Let's start with government and cyberspace. Most Internet activity takes place in particular territories governed by states. The users of the equipment, as well as the infrastructure of servers, wireless towers, and so on, apart from satellites, are physical entities located in sovereign states. Maybe jihadists in the lawless "tribal" regions of Pakistan are effectively beyond the power of sovereign states. But individuals sitting at their PCs in, say, California are subject to the jurisdiction of the state of California and the United States of America. They may claim to be "citizens of cyberspace," but that is a joke -- the equivalent of presenting a customs officer at an international airport with a passport from the Kingdom of Oz.

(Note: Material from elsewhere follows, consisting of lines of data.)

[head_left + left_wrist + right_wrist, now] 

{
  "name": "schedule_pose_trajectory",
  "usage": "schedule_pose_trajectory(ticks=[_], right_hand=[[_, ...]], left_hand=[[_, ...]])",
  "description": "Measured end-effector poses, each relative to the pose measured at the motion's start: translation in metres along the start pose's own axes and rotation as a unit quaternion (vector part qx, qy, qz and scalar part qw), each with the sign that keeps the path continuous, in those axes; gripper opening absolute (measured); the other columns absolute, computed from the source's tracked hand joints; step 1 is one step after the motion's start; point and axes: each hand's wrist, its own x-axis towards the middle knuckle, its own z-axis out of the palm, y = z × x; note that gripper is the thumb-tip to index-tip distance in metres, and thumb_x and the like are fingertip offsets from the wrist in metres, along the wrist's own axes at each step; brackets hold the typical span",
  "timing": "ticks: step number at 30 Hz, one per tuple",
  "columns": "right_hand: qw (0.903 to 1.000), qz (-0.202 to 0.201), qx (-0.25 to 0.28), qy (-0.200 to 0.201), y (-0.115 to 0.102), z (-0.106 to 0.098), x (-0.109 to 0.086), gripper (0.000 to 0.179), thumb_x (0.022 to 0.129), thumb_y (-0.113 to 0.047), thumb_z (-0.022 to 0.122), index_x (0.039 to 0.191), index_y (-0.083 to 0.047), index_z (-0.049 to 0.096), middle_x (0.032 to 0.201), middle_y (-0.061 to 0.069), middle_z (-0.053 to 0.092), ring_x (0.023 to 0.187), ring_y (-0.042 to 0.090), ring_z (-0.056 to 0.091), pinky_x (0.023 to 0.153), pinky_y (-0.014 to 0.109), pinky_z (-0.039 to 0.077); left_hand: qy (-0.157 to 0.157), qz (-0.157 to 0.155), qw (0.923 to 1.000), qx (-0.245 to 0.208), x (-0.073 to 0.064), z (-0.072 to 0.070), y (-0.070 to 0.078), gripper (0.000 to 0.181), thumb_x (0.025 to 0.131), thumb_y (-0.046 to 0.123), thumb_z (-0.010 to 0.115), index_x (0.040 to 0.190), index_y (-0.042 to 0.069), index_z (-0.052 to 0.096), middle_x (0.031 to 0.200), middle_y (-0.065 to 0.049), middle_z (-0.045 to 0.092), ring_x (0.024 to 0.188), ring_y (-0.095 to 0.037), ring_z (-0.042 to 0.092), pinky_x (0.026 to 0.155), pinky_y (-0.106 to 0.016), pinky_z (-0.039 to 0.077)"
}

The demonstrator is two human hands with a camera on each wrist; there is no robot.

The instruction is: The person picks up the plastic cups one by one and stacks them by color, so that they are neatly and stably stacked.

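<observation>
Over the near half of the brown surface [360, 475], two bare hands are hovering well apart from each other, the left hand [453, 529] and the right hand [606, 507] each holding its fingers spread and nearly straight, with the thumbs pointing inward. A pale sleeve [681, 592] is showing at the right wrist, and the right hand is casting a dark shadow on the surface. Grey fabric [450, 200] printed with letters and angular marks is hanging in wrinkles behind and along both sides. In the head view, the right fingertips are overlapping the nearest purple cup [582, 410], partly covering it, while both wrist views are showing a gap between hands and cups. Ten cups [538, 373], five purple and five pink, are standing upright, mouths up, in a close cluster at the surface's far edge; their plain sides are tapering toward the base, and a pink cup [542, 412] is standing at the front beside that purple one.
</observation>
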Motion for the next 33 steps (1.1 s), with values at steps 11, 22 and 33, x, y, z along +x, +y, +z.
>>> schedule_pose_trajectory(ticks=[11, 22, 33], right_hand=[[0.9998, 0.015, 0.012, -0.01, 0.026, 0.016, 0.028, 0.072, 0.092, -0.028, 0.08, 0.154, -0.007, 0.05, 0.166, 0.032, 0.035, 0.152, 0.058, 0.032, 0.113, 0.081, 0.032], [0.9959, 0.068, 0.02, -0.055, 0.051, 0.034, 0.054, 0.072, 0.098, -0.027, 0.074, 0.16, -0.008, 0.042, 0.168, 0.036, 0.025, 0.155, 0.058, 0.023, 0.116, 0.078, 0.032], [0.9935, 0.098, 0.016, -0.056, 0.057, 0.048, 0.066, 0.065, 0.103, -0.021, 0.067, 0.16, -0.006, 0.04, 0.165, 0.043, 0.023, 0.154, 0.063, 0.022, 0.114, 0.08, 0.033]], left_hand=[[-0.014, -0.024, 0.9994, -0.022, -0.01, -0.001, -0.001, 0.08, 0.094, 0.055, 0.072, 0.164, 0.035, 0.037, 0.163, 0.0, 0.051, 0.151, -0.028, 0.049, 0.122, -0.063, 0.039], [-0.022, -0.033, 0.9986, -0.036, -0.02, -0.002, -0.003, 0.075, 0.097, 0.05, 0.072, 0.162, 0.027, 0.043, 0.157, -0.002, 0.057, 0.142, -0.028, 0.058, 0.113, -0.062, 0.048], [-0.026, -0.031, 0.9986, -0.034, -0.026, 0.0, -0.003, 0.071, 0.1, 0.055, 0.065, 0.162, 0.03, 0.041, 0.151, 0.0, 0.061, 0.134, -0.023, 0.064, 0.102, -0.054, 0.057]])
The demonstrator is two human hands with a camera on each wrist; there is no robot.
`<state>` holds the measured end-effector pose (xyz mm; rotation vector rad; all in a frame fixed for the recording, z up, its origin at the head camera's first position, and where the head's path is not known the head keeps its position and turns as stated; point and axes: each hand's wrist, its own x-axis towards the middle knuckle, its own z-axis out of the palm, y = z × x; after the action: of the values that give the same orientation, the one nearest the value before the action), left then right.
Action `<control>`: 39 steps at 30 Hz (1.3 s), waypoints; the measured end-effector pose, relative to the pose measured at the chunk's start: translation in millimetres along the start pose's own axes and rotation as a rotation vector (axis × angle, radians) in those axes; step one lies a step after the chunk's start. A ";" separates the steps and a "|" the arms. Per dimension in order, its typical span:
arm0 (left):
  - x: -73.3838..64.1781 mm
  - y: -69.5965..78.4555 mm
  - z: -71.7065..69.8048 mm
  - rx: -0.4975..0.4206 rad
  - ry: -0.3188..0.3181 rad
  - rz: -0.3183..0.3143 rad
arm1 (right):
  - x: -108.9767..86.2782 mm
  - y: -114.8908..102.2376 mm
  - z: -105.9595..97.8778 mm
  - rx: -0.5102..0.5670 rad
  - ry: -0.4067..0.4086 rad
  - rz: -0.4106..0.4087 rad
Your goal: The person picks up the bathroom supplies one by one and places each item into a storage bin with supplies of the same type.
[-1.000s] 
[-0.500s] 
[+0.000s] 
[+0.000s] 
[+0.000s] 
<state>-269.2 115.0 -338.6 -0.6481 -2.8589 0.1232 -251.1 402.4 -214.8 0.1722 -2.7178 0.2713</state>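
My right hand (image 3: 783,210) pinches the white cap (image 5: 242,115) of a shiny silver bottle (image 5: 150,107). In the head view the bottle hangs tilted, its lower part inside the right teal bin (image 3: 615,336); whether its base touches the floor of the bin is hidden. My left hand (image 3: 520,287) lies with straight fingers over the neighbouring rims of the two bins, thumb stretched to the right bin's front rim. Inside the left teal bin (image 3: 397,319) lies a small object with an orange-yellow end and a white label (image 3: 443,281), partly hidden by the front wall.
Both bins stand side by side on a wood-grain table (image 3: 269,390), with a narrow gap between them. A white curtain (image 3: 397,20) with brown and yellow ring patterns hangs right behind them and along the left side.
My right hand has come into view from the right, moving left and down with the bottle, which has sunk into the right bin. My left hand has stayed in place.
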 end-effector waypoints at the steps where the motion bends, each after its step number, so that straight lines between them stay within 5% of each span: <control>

So it makes no sense to say that California and the U.S. are extending their jurisdiction "into" cyberspace. Cyberspace is not the equivalent of land that has suddenly arisen off the coast and has yet to be claimed effectively by any existing nation-state. The countries of the world already have jurisdiction over all of the activity that goes on within their recognized international borders. How they exercise that authority can and should be debated. A liberal regime will pass legislative safeguards against government misuse of data and communications and will generally take a light hand, when it comes to regulation and taxation, in the interest of personal freedom and ease of commerce. But the fact that bad states may abuse the power to regulate telecommunications does not mean that benign states lack, or should lack, that power.